## Task description
Only the lines from the start of the material through the line containing "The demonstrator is" are to be extracted, exactly as they appear.

## Data extract
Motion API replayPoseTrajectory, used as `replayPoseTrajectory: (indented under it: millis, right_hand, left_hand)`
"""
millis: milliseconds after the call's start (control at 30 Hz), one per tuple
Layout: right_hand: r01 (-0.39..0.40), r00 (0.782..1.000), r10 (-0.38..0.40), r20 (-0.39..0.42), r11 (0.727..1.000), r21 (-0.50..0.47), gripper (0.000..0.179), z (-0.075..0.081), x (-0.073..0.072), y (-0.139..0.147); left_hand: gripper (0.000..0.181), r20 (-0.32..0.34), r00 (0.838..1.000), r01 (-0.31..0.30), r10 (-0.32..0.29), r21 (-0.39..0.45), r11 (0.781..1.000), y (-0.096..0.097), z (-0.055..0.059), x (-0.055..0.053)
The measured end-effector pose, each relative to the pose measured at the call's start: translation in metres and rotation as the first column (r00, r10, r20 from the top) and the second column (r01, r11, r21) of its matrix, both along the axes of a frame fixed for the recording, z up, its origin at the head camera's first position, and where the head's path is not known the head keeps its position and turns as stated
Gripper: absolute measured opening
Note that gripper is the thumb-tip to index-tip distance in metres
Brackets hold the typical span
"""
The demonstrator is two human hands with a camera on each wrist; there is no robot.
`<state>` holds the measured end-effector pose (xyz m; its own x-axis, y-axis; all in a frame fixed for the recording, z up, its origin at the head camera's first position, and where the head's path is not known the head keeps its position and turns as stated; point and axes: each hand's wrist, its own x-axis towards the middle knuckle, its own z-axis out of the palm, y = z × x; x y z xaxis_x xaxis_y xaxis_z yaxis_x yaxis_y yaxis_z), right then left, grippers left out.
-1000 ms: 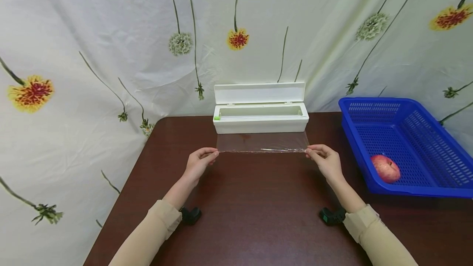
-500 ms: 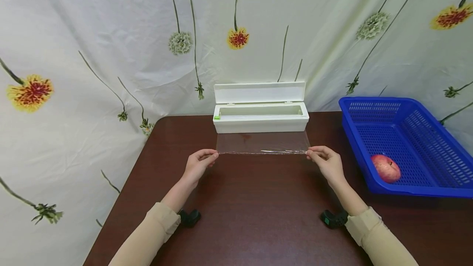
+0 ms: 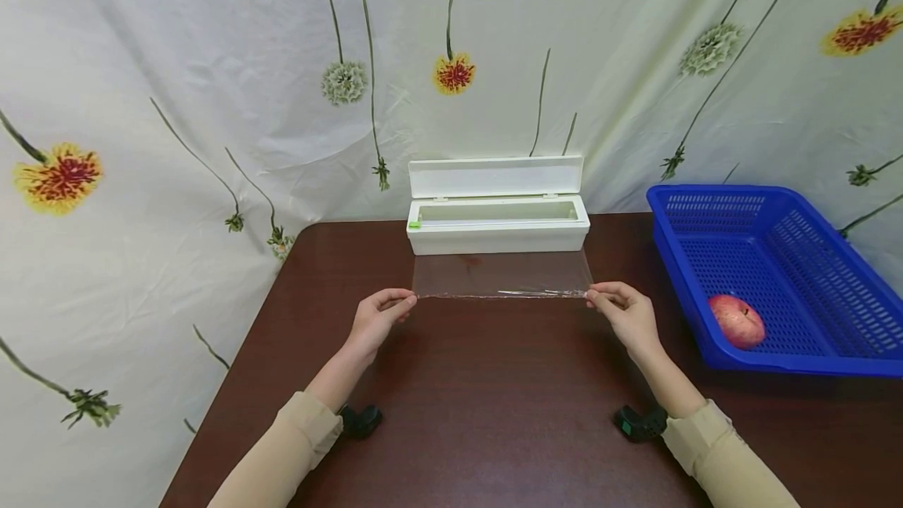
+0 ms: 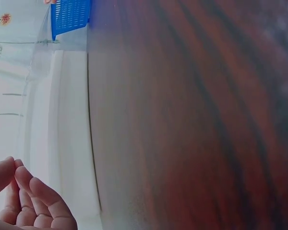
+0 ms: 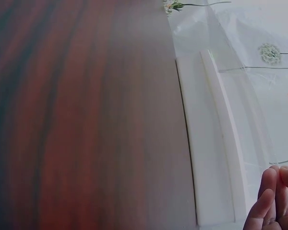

## Output
Motion API replayPoseTrajectory, used as `replayPoseTrajectory: (indented under it: millis, right_hand, left_hand)`
"""
millis: milliseconds after the call's start (control at 30 Hz), one per tuple
Layout: right_hand: r01 (-0.39..0.40), r00 (0.782..1.000), r10 (-0.38..0.40), r20 (-0.39..0.42), r11 (0.727..1.000), r21 (-0.50..0.47), gripper (0.000..0.179), z (-0.075..0.081), x (-0.073..0.072), y (-0.139..0.147); left_hand: gripper (0.000..0.181), r20 (-0.32..0.34), r00 (0.838..1.000), r01 (-0.31..0.30), r10 (-0.32..0.29), r21 (-0.39..0.45), r11 (0.781..1.000), y (-0.096..0.097), z (-0.055..0.059), x (-0.055..0.053)
The measured end-effector pose, each relative to the pose measured at the call's start: translation in metres and rotation as the first column (r00, r10, r20 from the top) and the second column (r01, r11, r21) of its matrix, both along the axes of a frame fixed for the recording, z up, its origin at the head camera's first position, and where the head's path is not known the head keeps its position and turns as stated
Gripper: absolute measured opening
Note that gripper is the thumb-tip to index-tip distance in metres
Brackets hold the typical span
"""
The demonstrator is two human hands with a camera on each wrist; there is no robot.

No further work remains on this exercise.